Are investments in hospital data management eligible with patient expenses?


In conversation with Antonio De Castro, Senior Industry Consultant, Global Health and Life Sciences Practice at SAS Health (Singapore)

A healthcare analysis system balances users, equipment and consumables. Crucial data such as proportion of medical devices and actual number of devices used, responsibility of trained personnel with health device handling capabilities, parking of medical personnel and devices, consumables deployed and needed, all can be managed effectively by installing advanced predictive analytics to accelerate healthcare success. Modern health services can be accelerated by making appropriate use of the analytical capacities of health care. Accurately locating and calibrating resource availability is key to accelerating healthcare services for efficient deployment of medical devices, patient data, clinical advancements and more. Antonio De Castro, Senior Industry Consultant, Global Health and Life Sciences Practice at SAS Health (Singapore) shares a comprehensive overview of health data analysis.

How do you define the evolution of merits and risks in predictive healthcare analytics? Are investments in big data management eligible with APAC health spending without being a burden for patients?

In terms of merit, allowing a health system to implement a change that flattens the cost curve while allowing access to an equitable health system that is both safe and provides high level care. quality is the key to success. .

Creating a health care system where staff feel capable of working in a productive and rewarding environment that improves health care delivery is also a key merit.

The development of an infrastructure that supports continued clinical trials to enable better development and delivery of drugs is also essential. When done correctly and the results are used to drive a data-driven solution for change, the expense is never a patient expense. Using data to reduce waste, eliminate unnecessary processes, and support a healthier population saves far more money than investing in analytics.

In terms of risk (which is always present in any strategy), the first is that there is an expense in a solution that does not keep its promises or that is not used to make the changes it was put to. implemented. It will then become a financial burden for patients if the investment is used to build a data management solution that has no impact.

Another risk is the possibility of excluding patients. Poor quality testing can create and reinforce bias in the healthcare system, which also leads to negative outcomes for patients and hospital staff. Data used to exclude, deprioritize or deny patient coverage is considered a risk, especially when it is also related to privacy concerns.

Overall, there are significant gains to be made in terms of patient outcomes and overall health care delivery from an analytical approach and this should not be viewed as a cost that harms the patient. Being aware of risks and their mitigation will enable APAC health care systems to become higher quality, accessible and cost effective in responding to health care needs.

How do you see the prospects and progress of APAC in the area of ​​analytics-based value-for-money?

The Covid-19 crisis shed light on health systems that did not understand the resources they had or how to grow to meet sudden demand.

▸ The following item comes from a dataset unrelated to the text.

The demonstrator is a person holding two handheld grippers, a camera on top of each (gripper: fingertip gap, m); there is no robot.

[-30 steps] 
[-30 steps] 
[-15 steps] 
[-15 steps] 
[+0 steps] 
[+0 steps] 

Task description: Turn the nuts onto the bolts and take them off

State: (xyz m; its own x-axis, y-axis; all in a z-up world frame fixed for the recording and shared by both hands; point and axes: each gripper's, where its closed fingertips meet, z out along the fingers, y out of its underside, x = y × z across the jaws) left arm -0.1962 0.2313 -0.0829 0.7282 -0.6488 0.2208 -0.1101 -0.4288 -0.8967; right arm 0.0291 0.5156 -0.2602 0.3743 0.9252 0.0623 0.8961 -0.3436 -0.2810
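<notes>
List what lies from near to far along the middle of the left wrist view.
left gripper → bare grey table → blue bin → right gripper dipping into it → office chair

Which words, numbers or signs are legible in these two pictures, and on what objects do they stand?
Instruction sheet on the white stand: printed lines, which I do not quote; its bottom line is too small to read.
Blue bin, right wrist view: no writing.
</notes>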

APAC hospitals and health systems should now consider this lesson learned to drive a strategy for optimizing medical resources to enable better crisis response in the future.

In any crisis, there are 3 stages in which analytics can play a role. These are Respond, retrieve so what Reinvent. These steps are vital in any crisis and have often not been the subject of a preparedness strategy.

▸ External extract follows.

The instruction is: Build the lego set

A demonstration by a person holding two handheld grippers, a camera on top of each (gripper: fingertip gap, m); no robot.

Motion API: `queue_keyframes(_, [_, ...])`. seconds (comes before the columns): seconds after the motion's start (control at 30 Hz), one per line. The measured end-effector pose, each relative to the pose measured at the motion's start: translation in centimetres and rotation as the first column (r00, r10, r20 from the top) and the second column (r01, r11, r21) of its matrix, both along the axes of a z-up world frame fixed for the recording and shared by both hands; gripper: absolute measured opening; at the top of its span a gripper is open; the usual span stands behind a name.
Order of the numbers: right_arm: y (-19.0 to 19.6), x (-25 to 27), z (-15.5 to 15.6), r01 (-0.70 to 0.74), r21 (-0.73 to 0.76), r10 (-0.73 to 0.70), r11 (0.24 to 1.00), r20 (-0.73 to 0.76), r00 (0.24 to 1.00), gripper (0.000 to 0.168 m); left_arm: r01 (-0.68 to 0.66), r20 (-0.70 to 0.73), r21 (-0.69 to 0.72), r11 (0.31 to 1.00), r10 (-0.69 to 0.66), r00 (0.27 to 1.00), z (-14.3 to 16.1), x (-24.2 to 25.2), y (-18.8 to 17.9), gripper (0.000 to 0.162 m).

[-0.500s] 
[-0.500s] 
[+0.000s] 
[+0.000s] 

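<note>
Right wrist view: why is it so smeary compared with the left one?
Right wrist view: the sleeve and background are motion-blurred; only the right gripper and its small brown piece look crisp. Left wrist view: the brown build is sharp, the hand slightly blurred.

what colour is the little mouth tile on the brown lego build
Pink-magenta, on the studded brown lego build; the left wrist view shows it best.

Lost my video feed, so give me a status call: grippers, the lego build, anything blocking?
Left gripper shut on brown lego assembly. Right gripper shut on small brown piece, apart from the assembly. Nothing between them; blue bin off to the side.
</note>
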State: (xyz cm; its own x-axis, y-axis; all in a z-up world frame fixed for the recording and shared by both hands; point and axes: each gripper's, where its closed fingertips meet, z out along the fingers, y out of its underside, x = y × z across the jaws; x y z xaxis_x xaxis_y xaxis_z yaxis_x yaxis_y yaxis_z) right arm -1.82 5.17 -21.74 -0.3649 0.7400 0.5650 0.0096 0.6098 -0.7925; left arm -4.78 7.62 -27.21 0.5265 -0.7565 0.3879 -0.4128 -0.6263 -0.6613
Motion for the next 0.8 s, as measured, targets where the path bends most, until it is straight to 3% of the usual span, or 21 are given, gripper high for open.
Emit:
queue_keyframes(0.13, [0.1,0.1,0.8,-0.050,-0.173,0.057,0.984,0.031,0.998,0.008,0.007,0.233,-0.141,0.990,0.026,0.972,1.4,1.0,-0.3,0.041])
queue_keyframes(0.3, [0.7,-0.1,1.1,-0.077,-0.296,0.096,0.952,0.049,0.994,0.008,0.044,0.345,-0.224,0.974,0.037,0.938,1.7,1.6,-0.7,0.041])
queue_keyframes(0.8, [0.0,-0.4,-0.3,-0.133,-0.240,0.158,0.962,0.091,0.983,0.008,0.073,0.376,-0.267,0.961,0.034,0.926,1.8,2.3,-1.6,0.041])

Using the recent experience of a crisis to conduct situation analyzes and modernize resource allocation is likely to be driven by government incentives to improve.

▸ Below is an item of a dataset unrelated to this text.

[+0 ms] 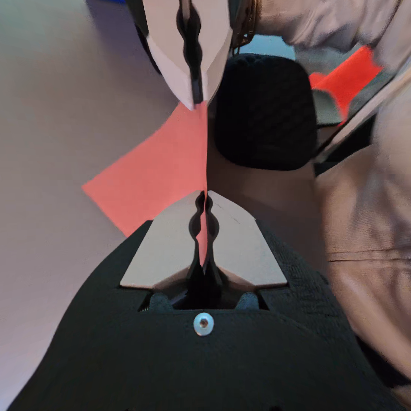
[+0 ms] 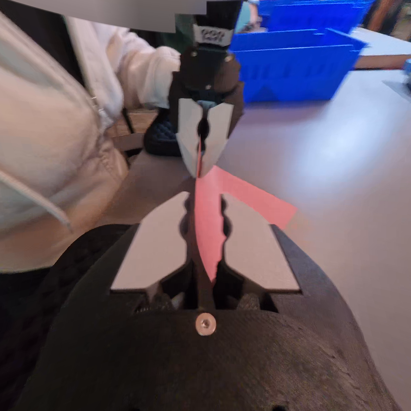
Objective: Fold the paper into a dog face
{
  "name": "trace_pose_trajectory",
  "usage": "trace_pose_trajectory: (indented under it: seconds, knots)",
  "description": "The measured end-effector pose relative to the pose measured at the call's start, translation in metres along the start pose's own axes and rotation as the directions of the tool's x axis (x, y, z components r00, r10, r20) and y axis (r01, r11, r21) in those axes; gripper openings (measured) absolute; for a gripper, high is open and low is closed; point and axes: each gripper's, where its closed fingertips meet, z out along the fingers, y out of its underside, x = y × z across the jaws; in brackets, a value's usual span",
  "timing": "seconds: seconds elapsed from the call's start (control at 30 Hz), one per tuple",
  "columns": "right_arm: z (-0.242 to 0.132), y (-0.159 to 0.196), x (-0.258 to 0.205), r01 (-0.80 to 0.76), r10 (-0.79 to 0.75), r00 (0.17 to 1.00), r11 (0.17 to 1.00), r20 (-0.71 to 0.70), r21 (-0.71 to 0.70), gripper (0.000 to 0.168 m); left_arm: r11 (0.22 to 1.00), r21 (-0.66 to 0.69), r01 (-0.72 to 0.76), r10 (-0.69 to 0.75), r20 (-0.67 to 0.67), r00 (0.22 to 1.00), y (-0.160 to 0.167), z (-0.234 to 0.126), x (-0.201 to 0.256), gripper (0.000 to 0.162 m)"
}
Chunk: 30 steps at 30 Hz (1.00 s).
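Pink paper [image 1: 160, 164] is held up off the table [image 1: 44, 111], standing on edge between both grippers, sheet body fanning out toward 8 o'clock in left wrist view and toward 3 o'clock in right wrist view [image 2: 251, 198]. No crease visible yet, so fold prob. at an early step (judgement). Risks: the 2 grips look unequal, so if left pulls the sheet could slide out of the right side and drop or twist; if both pull apart too hard, thin paper may tear at a pinch pt; sheet is in the air w/ no backing, so any fold started here could land off-diagonal and skew the dog face; motion blur in both views hints at fast movement, which makes slip likelier. Left gripper [image 1: 205, 192]: jaws clenched, tips touching, paper edge pinched between them and running back into the slot. Right gripper [image 2: 205, 195]: in its own view jaws stand clearly apart, paper passes thru the gap, lying against the 3 o'clock-side finger only; in left wrist view, at 12 o'clock [image 1: 196, 104], its tips look nearly together on the paper's upper corner, so grip firmness can't be told. Beyond: blue bin [image 2: 293, 66] at 1 o'clock on table, person's light sleeve [image 2: 55, 133] at 9 o'clock.
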Motion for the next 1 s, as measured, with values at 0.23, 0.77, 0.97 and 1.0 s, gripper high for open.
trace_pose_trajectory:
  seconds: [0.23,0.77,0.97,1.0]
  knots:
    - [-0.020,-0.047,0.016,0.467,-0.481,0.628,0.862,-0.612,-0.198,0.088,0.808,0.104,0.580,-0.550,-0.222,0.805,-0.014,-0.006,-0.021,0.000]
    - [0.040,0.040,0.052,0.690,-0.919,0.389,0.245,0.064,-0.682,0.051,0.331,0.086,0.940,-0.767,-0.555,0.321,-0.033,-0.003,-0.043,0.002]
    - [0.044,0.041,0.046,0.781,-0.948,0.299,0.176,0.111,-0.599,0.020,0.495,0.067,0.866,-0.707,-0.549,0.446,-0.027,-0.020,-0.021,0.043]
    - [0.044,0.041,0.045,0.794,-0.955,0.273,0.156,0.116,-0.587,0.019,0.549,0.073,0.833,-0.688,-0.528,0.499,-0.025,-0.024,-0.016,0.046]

The need to fight the pandemic leaves room for progress in the harmonization of health data. This will ultimately allow progress in terms of technical skills and culture around data analysis.

An example of this would be a visual analytics dashboard that was created for the Southern Philippines Medical Center (SPMC) to provide support during the pandemic. The dashboard provided an overview of COVID cases as well as available medical supplies and equipment critical to the COVID response. This prompted the Center to investigate, track and visualize their data in ways that better serve their operations.

It also sparked discussions with other healthcare providers to compare information and results. The real crisis would be if the healthcare sector did not continue the progress accelerated by the pandemic by adopting data-driven approaches to optimize healthcare processes, improve patient experience and improve health outcomes.